◆ **Supplied records**:
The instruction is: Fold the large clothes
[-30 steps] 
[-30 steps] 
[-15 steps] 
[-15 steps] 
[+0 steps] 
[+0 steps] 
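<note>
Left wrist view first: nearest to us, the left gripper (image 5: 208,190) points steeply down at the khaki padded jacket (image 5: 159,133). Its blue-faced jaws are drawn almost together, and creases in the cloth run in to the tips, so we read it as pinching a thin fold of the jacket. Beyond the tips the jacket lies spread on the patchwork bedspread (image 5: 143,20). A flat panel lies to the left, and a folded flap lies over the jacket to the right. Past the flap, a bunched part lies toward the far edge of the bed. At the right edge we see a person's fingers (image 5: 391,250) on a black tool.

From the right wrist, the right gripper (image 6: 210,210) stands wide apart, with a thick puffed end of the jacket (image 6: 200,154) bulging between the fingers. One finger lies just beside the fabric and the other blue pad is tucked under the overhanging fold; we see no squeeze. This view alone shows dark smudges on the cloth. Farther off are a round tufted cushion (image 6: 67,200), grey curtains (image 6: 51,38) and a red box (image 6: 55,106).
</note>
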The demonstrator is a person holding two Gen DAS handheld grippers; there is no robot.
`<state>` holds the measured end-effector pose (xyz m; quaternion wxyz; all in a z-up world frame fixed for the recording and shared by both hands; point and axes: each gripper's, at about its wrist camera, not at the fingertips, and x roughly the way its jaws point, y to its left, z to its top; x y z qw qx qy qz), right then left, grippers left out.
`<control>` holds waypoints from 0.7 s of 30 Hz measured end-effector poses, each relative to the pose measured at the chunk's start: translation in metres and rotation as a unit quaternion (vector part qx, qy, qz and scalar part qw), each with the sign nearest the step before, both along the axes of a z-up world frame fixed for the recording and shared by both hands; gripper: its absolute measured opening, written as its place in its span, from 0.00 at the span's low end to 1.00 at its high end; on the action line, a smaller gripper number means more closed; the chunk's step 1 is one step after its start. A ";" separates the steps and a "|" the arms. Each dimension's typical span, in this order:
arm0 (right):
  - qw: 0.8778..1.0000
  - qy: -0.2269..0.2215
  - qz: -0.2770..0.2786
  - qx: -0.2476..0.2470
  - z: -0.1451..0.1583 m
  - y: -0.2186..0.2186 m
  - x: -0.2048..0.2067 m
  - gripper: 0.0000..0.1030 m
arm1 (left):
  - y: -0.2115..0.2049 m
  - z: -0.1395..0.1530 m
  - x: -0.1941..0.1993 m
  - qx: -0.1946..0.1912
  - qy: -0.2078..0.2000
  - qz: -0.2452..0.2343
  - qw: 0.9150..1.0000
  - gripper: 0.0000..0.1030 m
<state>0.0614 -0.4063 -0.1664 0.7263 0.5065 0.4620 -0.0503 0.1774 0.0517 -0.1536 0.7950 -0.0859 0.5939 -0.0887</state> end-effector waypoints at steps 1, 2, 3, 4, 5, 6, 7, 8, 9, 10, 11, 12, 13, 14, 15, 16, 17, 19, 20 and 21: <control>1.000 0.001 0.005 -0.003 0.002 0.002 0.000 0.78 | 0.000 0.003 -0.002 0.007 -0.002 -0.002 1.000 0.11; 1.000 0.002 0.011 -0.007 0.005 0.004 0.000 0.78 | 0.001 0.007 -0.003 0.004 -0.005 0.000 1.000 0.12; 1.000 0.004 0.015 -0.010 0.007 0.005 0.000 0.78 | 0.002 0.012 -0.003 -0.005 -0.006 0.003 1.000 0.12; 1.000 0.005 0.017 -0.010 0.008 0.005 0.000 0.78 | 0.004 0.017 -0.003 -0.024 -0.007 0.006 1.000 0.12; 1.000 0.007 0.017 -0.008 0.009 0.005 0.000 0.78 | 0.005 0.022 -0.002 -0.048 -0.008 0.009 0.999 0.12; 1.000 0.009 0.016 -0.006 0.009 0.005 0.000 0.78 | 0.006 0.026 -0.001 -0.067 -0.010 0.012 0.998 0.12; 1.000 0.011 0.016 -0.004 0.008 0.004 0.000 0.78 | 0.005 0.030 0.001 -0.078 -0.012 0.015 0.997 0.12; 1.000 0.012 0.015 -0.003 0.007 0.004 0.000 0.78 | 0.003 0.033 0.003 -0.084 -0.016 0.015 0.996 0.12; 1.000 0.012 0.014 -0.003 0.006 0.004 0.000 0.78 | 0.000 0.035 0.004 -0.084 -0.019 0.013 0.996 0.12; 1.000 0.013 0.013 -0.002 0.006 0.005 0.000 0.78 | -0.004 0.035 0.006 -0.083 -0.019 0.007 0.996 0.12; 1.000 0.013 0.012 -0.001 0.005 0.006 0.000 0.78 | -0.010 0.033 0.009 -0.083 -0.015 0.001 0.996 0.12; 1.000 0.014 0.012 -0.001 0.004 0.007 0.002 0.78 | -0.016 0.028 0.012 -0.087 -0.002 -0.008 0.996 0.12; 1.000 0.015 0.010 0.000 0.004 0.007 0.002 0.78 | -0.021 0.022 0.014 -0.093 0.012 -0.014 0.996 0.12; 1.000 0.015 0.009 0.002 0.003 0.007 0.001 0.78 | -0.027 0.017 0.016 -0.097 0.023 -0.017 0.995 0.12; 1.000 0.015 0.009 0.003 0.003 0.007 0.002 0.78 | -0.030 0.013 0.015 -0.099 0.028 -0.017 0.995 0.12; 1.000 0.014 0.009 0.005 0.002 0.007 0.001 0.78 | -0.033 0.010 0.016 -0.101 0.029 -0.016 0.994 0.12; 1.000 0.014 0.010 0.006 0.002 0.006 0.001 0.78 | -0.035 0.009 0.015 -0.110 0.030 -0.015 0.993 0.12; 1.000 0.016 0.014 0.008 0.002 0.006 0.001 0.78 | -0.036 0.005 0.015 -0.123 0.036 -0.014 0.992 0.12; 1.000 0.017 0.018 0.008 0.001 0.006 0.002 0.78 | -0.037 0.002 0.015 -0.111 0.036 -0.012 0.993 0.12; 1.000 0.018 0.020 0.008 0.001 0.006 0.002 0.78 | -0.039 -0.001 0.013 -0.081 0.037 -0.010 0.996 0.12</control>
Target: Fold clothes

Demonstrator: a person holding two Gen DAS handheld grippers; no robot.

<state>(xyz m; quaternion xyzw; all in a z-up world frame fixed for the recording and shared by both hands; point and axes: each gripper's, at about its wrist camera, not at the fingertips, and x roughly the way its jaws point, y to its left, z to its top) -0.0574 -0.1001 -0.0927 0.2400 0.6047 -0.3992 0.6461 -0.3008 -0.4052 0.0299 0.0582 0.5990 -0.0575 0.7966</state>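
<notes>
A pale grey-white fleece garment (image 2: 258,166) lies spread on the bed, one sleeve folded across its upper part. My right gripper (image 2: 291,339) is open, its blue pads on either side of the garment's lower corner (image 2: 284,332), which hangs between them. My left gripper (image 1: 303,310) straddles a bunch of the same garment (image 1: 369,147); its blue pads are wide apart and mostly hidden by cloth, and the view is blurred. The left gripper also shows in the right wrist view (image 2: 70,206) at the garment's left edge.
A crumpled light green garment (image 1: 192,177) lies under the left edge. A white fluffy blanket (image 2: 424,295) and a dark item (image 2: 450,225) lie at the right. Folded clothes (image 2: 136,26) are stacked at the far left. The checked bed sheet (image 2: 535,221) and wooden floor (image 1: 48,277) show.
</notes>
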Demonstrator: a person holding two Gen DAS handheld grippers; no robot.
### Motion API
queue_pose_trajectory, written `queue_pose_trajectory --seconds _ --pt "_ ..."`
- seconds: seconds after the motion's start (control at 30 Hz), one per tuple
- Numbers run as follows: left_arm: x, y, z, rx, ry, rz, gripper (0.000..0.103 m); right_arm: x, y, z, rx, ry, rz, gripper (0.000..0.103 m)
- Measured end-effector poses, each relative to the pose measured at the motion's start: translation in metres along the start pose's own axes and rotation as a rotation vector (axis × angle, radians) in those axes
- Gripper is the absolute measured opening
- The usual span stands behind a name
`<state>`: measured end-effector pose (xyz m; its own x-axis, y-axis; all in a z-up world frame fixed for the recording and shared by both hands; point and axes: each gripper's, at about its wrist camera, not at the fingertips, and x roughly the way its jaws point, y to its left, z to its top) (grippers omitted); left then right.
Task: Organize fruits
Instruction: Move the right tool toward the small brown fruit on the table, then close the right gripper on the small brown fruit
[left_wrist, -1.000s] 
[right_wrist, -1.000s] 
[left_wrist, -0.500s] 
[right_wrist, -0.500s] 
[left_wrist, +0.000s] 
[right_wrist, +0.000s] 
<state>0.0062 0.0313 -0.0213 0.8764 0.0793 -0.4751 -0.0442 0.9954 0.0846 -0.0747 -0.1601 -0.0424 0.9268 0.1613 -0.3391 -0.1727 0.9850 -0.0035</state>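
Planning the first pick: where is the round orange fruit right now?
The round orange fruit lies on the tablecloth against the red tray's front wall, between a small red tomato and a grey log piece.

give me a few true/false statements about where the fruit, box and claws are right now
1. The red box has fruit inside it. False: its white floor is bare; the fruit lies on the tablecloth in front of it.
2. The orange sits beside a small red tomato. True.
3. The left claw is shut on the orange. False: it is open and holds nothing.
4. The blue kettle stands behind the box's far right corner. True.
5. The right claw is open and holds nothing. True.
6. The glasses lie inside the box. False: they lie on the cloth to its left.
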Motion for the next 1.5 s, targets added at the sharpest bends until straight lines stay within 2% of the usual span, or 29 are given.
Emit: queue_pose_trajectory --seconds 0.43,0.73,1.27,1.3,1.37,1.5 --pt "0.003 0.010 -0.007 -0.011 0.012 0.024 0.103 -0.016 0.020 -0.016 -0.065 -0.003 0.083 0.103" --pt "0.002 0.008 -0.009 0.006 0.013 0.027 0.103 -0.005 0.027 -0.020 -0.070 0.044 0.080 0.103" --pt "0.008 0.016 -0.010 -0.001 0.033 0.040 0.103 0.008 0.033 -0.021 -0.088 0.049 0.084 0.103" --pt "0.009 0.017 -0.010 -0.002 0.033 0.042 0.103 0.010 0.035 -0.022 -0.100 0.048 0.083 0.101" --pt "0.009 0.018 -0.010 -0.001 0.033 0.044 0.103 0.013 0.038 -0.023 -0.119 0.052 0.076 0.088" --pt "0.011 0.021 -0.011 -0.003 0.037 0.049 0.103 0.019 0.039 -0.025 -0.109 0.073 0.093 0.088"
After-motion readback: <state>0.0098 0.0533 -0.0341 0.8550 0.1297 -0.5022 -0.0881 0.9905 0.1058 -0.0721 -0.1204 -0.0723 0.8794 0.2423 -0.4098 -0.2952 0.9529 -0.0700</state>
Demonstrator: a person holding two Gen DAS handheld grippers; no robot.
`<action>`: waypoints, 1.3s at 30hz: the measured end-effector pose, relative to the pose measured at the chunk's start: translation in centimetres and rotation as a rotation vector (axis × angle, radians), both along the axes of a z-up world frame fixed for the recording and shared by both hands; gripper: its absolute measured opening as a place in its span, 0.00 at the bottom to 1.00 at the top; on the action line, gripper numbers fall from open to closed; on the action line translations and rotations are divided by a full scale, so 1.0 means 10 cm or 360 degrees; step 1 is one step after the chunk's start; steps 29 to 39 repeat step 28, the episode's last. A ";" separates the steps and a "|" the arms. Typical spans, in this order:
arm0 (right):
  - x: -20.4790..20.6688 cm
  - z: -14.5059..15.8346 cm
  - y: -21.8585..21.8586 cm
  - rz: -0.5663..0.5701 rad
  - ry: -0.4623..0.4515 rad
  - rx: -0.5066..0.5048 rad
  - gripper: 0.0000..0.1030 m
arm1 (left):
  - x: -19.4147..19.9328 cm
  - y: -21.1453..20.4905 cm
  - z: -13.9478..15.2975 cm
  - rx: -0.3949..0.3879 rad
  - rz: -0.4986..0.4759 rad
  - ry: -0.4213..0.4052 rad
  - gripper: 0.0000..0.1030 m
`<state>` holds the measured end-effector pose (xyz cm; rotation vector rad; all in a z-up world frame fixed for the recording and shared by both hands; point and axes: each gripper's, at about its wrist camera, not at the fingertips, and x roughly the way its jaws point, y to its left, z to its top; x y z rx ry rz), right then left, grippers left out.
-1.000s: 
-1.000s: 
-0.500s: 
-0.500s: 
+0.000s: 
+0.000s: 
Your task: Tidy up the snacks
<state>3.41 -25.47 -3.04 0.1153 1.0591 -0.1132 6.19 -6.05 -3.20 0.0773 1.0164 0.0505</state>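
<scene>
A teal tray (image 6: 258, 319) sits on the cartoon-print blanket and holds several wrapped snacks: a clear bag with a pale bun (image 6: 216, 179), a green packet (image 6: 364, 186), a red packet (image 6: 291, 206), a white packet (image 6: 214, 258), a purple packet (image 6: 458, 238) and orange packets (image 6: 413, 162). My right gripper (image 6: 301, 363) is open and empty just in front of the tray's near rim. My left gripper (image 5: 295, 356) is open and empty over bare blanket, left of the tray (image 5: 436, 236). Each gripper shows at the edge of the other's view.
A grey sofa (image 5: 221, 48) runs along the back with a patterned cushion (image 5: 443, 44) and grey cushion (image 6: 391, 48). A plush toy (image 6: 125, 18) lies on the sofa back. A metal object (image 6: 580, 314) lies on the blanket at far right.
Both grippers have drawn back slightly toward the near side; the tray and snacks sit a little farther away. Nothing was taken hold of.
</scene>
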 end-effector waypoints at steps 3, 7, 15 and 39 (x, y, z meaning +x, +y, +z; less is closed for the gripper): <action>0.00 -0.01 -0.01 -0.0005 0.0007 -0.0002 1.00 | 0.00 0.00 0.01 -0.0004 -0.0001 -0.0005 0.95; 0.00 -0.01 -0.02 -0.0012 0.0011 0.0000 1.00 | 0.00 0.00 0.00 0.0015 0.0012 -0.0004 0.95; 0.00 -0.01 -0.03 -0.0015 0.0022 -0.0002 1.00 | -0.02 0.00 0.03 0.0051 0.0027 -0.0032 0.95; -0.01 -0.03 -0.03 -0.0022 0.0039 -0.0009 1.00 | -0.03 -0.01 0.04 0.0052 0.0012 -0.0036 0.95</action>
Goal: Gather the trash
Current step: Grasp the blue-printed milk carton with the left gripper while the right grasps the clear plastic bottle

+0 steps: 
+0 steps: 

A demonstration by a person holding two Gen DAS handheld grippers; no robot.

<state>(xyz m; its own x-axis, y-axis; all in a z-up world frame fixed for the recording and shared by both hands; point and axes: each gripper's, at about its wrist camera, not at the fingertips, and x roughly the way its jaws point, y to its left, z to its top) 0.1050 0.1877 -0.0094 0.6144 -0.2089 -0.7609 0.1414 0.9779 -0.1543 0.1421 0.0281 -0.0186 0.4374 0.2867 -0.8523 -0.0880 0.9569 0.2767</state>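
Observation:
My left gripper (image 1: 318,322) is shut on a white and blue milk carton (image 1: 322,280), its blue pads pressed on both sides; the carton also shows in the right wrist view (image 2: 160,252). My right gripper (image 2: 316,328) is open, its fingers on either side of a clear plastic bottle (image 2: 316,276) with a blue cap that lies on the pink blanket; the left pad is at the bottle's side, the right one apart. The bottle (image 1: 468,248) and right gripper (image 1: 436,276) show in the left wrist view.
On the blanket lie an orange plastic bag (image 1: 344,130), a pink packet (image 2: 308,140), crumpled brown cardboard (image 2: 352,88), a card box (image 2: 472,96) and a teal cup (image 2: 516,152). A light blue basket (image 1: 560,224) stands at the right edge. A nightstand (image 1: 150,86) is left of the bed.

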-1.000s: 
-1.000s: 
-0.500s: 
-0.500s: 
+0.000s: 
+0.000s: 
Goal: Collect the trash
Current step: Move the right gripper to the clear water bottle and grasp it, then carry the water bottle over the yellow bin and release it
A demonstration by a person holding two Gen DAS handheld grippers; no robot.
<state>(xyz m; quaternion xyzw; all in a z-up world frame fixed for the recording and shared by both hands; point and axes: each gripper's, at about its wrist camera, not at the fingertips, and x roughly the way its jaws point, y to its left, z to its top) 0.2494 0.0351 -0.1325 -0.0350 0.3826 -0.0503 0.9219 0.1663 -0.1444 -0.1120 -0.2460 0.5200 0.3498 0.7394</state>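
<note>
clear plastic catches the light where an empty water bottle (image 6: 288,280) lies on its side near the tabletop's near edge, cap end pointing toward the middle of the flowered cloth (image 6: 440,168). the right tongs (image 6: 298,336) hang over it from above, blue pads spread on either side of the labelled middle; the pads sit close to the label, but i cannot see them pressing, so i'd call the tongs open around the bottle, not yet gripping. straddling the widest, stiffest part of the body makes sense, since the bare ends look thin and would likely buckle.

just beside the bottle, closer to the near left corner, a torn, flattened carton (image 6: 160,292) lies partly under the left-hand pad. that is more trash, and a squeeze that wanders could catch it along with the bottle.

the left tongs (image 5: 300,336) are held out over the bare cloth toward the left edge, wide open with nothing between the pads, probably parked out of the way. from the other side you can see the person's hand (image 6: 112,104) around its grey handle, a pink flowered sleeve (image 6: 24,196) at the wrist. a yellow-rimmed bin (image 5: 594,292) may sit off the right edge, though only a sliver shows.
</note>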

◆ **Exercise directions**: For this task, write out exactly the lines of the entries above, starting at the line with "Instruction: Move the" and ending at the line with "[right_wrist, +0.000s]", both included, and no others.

◆ **Answer for the task**:
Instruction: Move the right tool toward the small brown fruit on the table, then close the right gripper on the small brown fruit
[left_wrist, -1.000s] 
[right_wrist, -1.000s] 
[left_wrist, -0.500s] 
[right_wrist, -0.500s] 
[left_wrist, +0.000s] 
[right_wrist, +0.000s] 

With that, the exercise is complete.